I (35F) met 41M while traveling in Peru. He’s from NZ and I’m from the USA…. We both were traveling separately for a while before and after we met and have been able to meet up a few times. We were dating a little at first since we met on tinder but then quickly decided to be just friends (mostly his decision since I wanted something more serious). Then he decided he wanted to try to date long distance and we were able to meet up in Mexico but that ended pretty quickly. We weren’t exclusive (but this time he was more serious/invested than me) and I was already also casually seeing someone else so he ended things once I told him that I also was talking to another person. I thought he knew I was dating so it was just a misunderstanding and we were able to move past it as friends. About a year and a half has gone by since then and we have stayed in pretty close contact as friends. We’ve both dated other people during that time and have kept things fully platonic until recently. We started flirting a little and he ended up sending me a fairly sexually explicit message that was received well by me.
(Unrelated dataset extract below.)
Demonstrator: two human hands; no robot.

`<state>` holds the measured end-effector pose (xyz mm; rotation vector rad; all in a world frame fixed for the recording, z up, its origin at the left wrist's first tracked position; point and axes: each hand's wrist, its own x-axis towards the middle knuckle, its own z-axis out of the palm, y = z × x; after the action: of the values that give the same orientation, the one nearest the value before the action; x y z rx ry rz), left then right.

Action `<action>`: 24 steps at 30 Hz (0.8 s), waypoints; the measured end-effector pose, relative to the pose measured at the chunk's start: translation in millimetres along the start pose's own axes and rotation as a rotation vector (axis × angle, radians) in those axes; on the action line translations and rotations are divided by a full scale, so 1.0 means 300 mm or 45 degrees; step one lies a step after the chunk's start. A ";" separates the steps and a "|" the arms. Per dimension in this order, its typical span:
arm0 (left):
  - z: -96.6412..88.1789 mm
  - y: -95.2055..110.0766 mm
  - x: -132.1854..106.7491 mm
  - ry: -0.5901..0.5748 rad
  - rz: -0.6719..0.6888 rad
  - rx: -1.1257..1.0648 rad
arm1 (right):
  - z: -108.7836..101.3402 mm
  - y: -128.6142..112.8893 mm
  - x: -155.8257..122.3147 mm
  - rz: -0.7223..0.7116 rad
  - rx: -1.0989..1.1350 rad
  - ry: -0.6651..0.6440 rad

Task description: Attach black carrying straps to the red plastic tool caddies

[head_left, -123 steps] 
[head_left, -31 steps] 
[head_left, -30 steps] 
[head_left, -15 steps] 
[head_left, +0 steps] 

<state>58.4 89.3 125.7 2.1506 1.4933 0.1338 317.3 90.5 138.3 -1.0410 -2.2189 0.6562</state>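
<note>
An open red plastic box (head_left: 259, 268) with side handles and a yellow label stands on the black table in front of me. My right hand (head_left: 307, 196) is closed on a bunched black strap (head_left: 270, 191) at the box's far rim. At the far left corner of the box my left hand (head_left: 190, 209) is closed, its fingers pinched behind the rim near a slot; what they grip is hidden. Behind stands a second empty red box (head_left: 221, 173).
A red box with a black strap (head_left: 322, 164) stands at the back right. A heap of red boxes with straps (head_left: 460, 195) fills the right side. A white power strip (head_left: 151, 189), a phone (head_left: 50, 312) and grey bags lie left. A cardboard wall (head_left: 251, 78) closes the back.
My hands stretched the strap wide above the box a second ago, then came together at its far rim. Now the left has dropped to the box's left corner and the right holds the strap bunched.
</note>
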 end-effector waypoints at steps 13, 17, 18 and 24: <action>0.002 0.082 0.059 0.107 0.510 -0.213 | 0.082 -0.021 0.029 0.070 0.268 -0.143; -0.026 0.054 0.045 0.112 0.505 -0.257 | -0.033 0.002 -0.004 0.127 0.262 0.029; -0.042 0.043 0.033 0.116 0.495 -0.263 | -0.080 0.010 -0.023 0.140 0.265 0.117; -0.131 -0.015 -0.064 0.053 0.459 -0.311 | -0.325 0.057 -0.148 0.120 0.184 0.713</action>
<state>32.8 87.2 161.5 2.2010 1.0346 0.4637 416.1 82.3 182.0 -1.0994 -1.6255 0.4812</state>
That sort of opened the door to us possibly dating seriously but we’re in different countries and I’m not open to dating long distance. It should be simple then, we can’t date. But he and I both want to move to Central/South America…. He is considering moving to Mexico and I have lived in Colombia for a few years a while ago and would like to move there soon. He has also visited me in Colombia and is on the fence if he wants to maybe go to Colombia… idk I am also open to staying in Mexico with him for a while and if we work out we can keep traveling and see if there’s somewhere we both want to live?? At least I suggested that to him. But he’s diabetic and isn’t even sure if he can even pull off moving cause insulin is basically free for him in NZ.
The friendship is really important to both of us so we really don’t want to do anything to wreck it. He wants to stay friends for now and “keep things open” for when we might see each other next.
Anyway, my question is whether or not a friendship can really work between two people who now explicitly know that they are romantically interested in the other person?? I’m worried that it will feel awkward talking about normal things now.. that one of us might misinterpret signals or get hurt. I’m also not sure if keeping things open to possibilities with a good friend is really a very healthy mentality to have in my dating life in general. It feels icky to sort of have someone on standby, that the only reason we aren’t trying to date is cause we’re not in the same city. I’ve actually been in this kind of situation already and it don’t end well…
Part of me just wants to tell him that I am fully closing that door, that it’s just too emotionally taxing to go back and forth and constantly have it in the back of my head as an option. But the other part of my would genuinely like to be open to a relationship if we end up in the same place or want to make that happen.
I would love any suggestions or sympathy. Thank you for reading!!